# Lifestyles & Discussion > Personal Security & Defense >  Wish List

## pcosmar

Though I do deal with reality, I often wish for better.
The truck I want would cost over $60,000, But I have a $1,000 beater that gets the jobs done.
I would like to set up a wind generator, and have priced some nice systems. For now I buy electricity from the Co-Op. I am looking at building one myself from scratch.
I am disarmed,but I hope for the day that I can own guns again, I have lots of game on my land.
I understand my realities, but I still have wishes.
So this is a fantasy thread.
What do you want, Why do you want it?

As a left handed shooter (left eye dominant) I have always wanted a true left handed rifle.
There are several Lefty friendly guns, I like the Lightning Rifle. Pump action, top eject. It is on my wish list.
http://www.uberti.com/firearms/Lightning.tpl

*But this one is my pick for "If I Could".
BEDROCK INDUSTRIES INC.* 
Exclusive Distributor of Left Hand AR Rifles by Noveske Rifleworks, LLC
http://www.lefthandrifles.com/ar/spr.html


COMPLETE RIFLE:                                            $2,558.00 

Stag makes some nice left hand ARs too. This is the one I would pick.

Post your dream guns.

----------


## Matt

Barrett M82A1 



$8500

----------


## JRegs85

> Barrett M82A1 
> 
> 
> 
> $8500


+1

----------


## mortepa

*Here are my next purchases:*
1. Yugo AK synthetic underfolder, $450.00
2. Remmington 870 shorty, $650.00
3. 1911 style pistol, will probably go with a Taurus again.  I love Taurus for the $$$!!!



*Current roster:*
Ruger 10/22  22LR, stainless, laminate
Ruger Mini-14 .223, stainless, laminate, 2 SS 30 rd clips
Winchester 22LR, bolt action, single shot
Taurus 66, 7 shot .357, 6" full lug barrel, stainless
Taurus PT-92, 9MM, stainless, dual 17 rd SS mags

----------


## Conservative Christian

I'm not looking for anything real exotic and expensive, or too large to carry for extended periods. Being very practical when it comes to armed self-defense, I would buy the following if I had the money:

Shotgun: Benelli M2 Tactical (with Comfortech stock):



Rifle: Springfield Armory M1A Scout Squad:



Handgun: Kimber Pro CDP II:

----------


## pcosmar

Matt , The Barrett is a nice piece but not left friendly. Pretty heavy to pack around too.
It will reach out here though. Makes a mess of a rabbit at a quarter mile.
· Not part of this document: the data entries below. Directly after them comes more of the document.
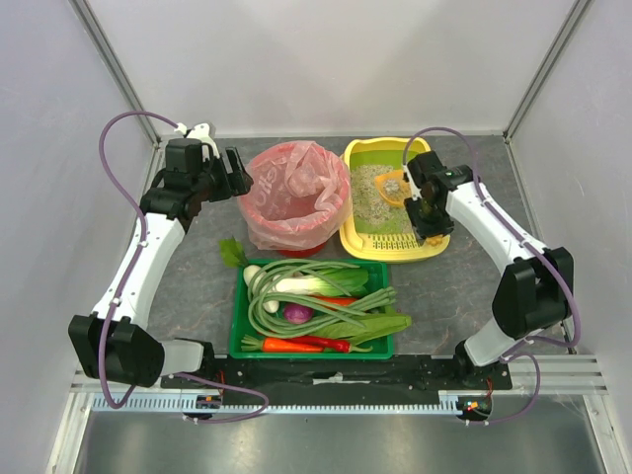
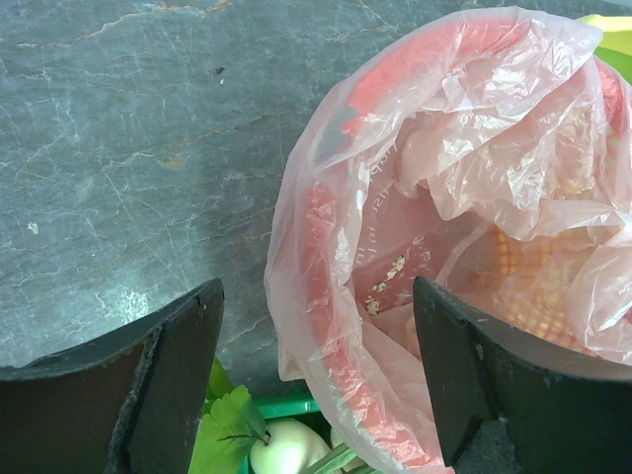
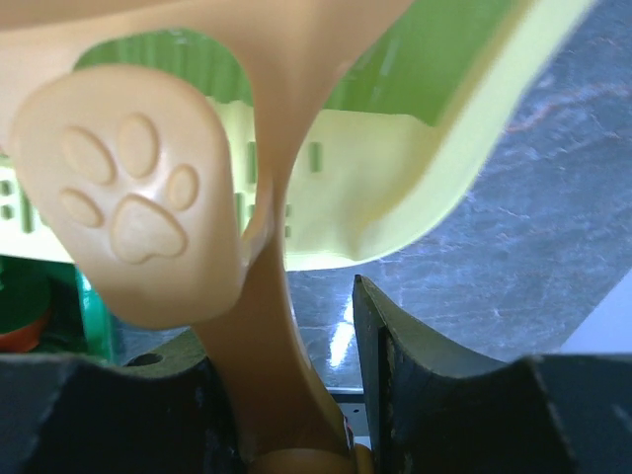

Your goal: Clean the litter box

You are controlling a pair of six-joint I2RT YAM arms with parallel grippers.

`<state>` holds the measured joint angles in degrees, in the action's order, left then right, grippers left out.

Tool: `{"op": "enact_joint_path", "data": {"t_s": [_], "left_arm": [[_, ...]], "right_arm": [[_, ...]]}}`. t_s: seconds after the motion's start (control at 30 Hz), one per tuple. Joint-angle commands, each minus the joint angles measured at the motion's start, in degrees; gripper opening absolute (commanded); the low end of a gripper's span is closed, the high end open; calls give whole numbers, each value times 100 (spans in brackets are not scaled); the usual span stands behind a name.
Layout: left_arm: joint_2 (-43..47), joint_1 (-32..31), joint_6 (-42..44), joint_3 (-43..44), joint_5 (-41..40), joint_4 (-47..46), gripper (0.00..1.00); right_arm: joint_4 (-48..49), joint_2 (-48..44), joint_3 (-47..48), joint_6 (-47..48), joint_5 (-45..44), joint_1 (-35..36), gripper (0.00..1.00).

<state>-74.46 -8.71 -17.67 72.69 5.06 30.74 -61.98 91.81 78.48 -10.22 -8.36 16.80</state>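
Left gripper [image 1: 237,174]: jaws wide, nothing between them; hanging just above the left rim of the red bin [image 1: 281,244].
Red bin: lined with a pink bag [image 2: 474,148], mouth open, a few pale grains on the inner fold; close beside the litter box, contact not clear.
Litter box [image 1: 380,253]: far right of the bench [image 1: 464,286], right of the bin and behind the green vegetable tray [image 1: 237,316]; grey-beige litter [image 1: 370,197] over its green floor.
Scoop [image 1: 395,186]: orange, paw print on the handle end, head low over the litter.
Right gripper [image 1: 419,197]: narrowed onto the scoop's handle, which fills the gap.
Step in hand: probably scooping, with nothing yet carried to the bin.
Next move: calls for a level lift and a short swing left over the bag's mouth, then a tip.
Arms: left stretched up the left side, wrist turned toward the bin; right bent at the right edge, forearm reaching in over the box.
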Motion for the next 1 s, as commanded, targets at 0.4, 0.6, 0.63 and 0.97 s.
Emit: {"op": "enact_joint_path", "data": {"t_s": [0.4, 0.6, 0.63, 0.97], "left_arm": [[124, 18, -140, -44, 48, -183, 83], [89, 18, -114, 0, 57, -174, 83], [98, 18, -114, 0, 39, -156, 83], [-25, 18, -166, 9, 100, -200, 83]], "right_arm": [[-60, -58, 413, 55, -452, 602, 0], [-175, 65, 343, 90, -289, 164, 0], [-183, 13, 405, 73, -446, 244, 0], [-201, -102, 1677, 116, -1667, 824, 0]]}}
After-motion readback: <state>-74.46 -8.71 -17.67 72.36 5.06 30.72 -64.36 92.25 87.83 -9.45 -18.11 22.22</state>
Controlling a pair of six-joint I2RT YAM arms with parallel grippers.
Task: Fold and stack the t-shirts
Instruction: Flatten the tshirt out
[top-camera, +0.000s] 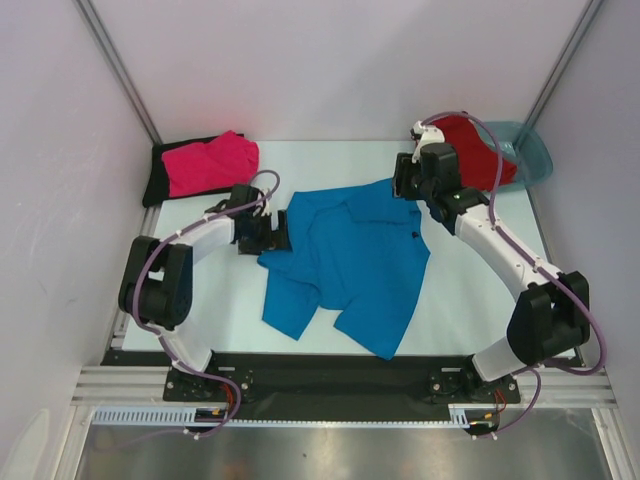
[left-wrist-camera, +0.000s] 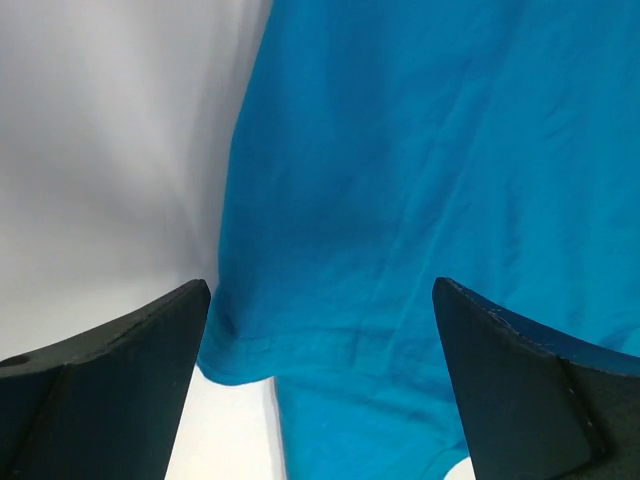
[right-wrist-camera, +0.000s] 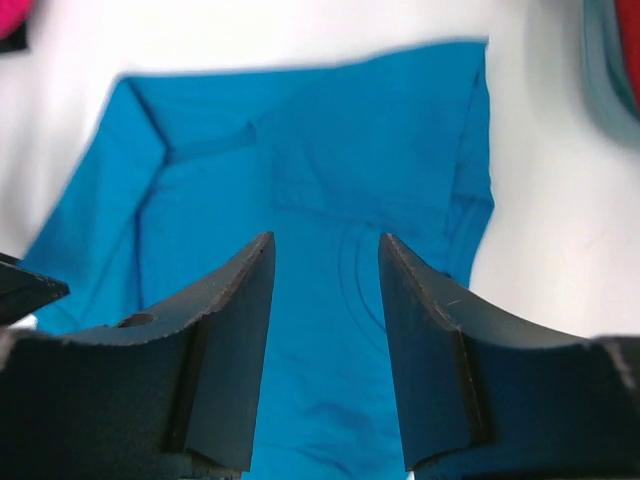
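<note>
Left pincer wide open, right pincer half open, both empty, so I worry my next grab bunches the rumpled blue shirt and skews the fold.

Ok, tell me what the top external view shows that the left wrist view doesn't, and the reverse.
Only the top external view: the left arm and right arm, the pink t-shirt lying on the black t-shirt at far left, the red t-shirt in the teal tub, and the blue t-shirt in full outline.
Only the left wrist view: the stitched hem close up, between wide-apart fingers.
Both: the blue t-shirt, the white table, the open left gripper.
</note>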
I think I would like something a bit more manageable for distance.
This maybe.

http://www.norcalprecision.com/nighthawk.html

This was my idea for a handgun. I have been playing with the Idea. 



I am still refining it. The new pic, (not uploaded) has combat sights. I wish my artistry was better, I would like to add a Damascus slide,hammer and trigger.

----------


## Conservative Christian

> Matt , The Barrett is a nice piece but not left friendly. Pretty heavy to pack around too. It will reach out here though. Makes a mess of a rabbit at a quarter mile. I think I would like something a bit more manageable for distance.
> 
> This was my idea for a handgun. I have been playing with the Idea.


I agree with you about the Barrett. It's not practical for general self-defense.

Your choice of handgun brand and caliber is good, but the particular model you chose wouldn't be practical for concealed carry, and it's very basic as far as features.

If I bought a Springfield, I'd probably get the Loaded Champion Lightweight. It's a good general purpose mid-size .45 that's small enough for concealed carry, but not so small that recoil and barrel lift become a problem. It also comes standard with a number of features and improvements that are often found only on custom .45's, yet it isn't real expensive:

----------


## Matt

> I agree with you about the Barrett. It's not practical for general self-defense.


Lol I don't want a Barrett for self defense, I want one because it's freaking cool and it would be fun to blow $#@! up from a mile away.   There's no way I could afford one but pcosmar did say this was a fantasy thread.

A more realistic dream gun for me would be a Tromix Saiga-12 like this.



I'd also like to get a DSA Fal

----------


## Shellshock1918

H&K G3

----------


## Conservative Christian

> Lol I don't want a Barrett for self defense, I want one because it's freaking cool and it would be fun to blow $#@! up from a mile away.   There's no way I could afford one but pcosmar did say this was a fantasy thread.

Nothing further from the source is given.